A total of 10 children (mean age: 12.80 years, SD: 3.12 years, range: 8–16 years; 60% female) self-completed the KIDSCREEN-27. In this sample subset, 40% were non-sitters, 30% sitters, and 30% were walkers; 10% had SMA type I, 50% type II, and 40% type III. All but two patients (80%) were currently on disease-modifying therapy (63% received nusinersen and 38% risdiplam). Estimated KIDSCREEN-27 scores (higher score = better health status/higher HRQoL), stratified by current motor function and SMA type, are presented in Fig. 1. The mean total score in all patients was 58.43 (SD: 15.44, range: 40.24–83.81). The proportion of patients rating their current health as “Good”, “Very good”, or “Excellent” was 75% among non-sitters, 67% among sitters, and 100% among walkers. Corresponding estimates for SMA type I, type II, and type III were 100%, 60%, and 100%, respectively. Additional KIDSCREEN-27 results are available as supplemental material (online) (eTable 1).

Fig. 1

KIDSCREEN scores, by highest function (upper panel) and SMA type (lower panel). Note: KIDSCREEN scores range from 0 to 100 (higher score = better health status/higher HRQoL). Bold numbers are significantly different from general population KIDSCREEN reference scores (mean: 50, SD: 10). Spinal muscular atrophy (SMA).

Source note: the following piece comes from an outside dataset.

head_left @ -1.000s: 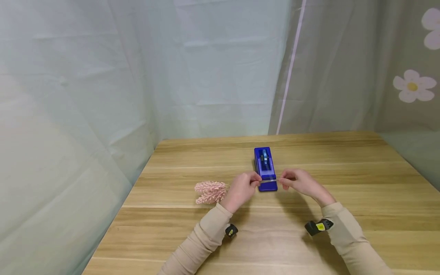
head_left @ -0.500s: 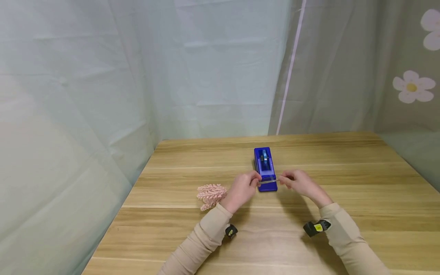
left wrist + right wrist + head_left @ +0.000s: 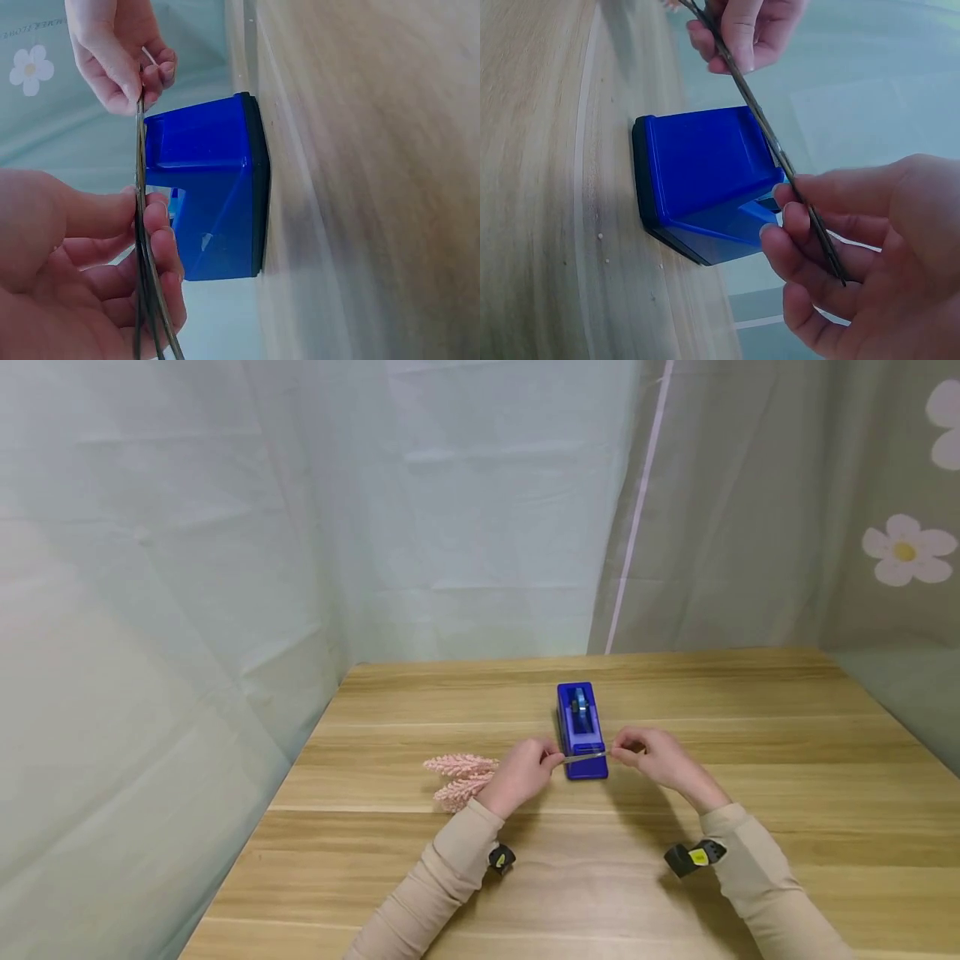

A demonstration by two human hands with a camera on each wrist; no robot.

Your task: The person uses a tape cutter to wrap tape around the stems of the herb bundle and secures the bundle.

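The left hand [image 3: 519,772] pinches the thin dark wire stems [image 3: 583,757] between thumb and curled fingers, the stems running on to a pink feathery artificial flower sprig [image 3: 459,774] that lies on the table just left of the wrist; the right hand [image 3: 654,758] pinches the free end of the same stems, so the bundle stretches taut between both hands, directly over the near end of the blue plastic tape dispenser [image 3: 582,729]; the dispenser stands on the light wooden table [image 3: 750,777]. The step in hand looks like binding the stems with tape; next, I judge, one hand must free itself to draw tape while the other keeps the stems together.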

KIDSCREEN scores, by highest function (upper panel) and SMA type (lower panel). Note: KIDSCREEN scores range from 0 to 100 (higher score = better health status/higher HRQoL). Bold numbers are significantly different from general population KIDSCREEN reference scores (mean: 50, SD: 10). Spinal muscular atrophy (SMA).

KINDL

A total of 7 children (mean age: 5.71 years, SD: 0.95 years, range: 5–7 years; 57% female) self-completed the KINDL instrument. In this sample subset, 57% were sitters and 43% were walkers; 29% had SMA type I, 43% type II, and 29% type III. All patients were currently on disease-modifying therapy (86% received nusinersen and 14% risdiplam). The mean KINDL total score (higher score = better health status/higher HRQoL) among sitters was 75.00 (SD: 3.07, range: 70.83–78.13) and among walkers 68.05 (SD: 19.69, range: 45.83–83.33). Corresponding estimates for SMA type I were 76.57 (SD: 2.21, range: 75.00–78.13), SMA type II 76.73 (SD: 6.28, range: 70.83–83.33), and SMA type III 60.42 (SD: 20.63, range: 45.83–75.00). The mean total score in all patients was 72.02 (SD: 12.16, range: 45.83–83.33). Additional KINDL results are available as supplemental material (online) (eTable 2).

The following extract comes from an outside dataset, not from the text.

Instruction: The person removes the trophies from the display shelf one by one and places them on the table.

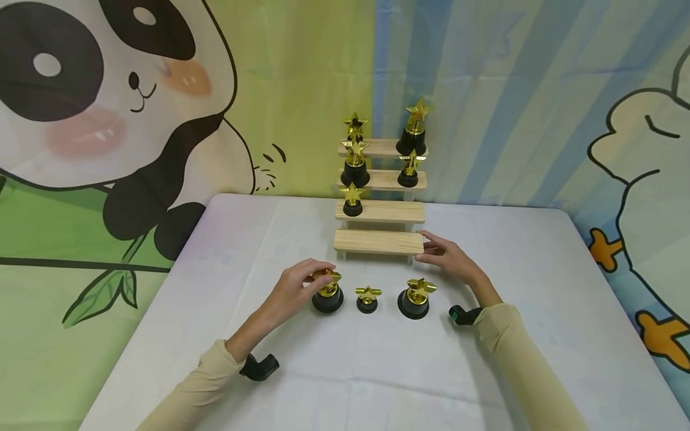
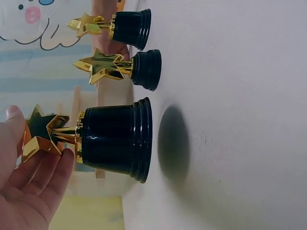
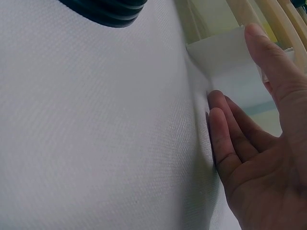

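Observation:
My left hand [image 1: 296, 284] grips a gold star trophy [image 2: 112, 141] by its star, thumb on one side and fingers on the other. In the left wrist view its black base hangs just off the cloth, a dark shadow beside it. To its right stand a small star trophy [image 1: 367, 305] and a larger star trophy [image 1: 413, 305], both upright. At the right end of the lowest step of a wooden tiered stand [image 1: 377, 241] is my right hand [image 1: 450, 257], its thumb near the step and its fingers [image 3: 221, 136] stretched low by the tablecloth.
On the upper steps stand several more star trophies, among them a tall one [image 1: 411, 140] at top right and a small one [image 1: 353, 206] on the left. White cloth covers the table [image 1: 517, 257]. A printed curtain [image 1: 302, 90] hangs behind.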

3.3The pediatric quality of life inventory 3.0 neuromuscular module

All 17 children self-completed the PedsQL 3.0 NMM (Table 1). Estimated PedsQL 3.0 NMM scores (higher score = better health status/higher HRQoL), stratified by current motor function and SMA type, are presented in Fig. 2. The mean total score in all patients was 73.88 (SD: 19.52, range: 29–99). The questions with the lowest mean score (indicative of the largest impairment in health status/loss in HRQoL) for non-sitters were “It is hard to turn myself during the night”, “It takes me a long time to bathe or shower”, and “It is hard for my family to plan activities like vacations”; for sitters “It is hard to turn myself during the night”, “It is hard for my family to get enough rest”, and “It is hard for my family to plan activities like vacations”; and for walkers “I wake up tired”, “It is hard to gain or lose weight when I want to”, and “It is hard for my family to plan activities like vacations”. The questions with the lowest mean score for patients with SMA type I were “It is hard for my family to plan activities like vacations”, “It is hard for my family to get enough rest”, and “It is hard to turn myself during the night”; SMA type II “It is hard to turn myself during the night”, “I take a long time to eat”, and “It is hard for my family to get enough rest”; and SMA type III “I wake up tired”, “My back feels stiff”, and “It is hard to gain or lose weight when I want to”.

Fig. 2

PedsQL 3.0 NMM scores, by highest function (upper panel) and SMA type (lower panel). Note: PedsQL 3.0 NMM scores range from 0 to 100 (higher score = better health status/higher HRQoL). Pediatric Quality of Life Inventory 3.0 Neuromuscular Module (PedsQL 3.0 NMM). Spinal muscular atrophy (SMA).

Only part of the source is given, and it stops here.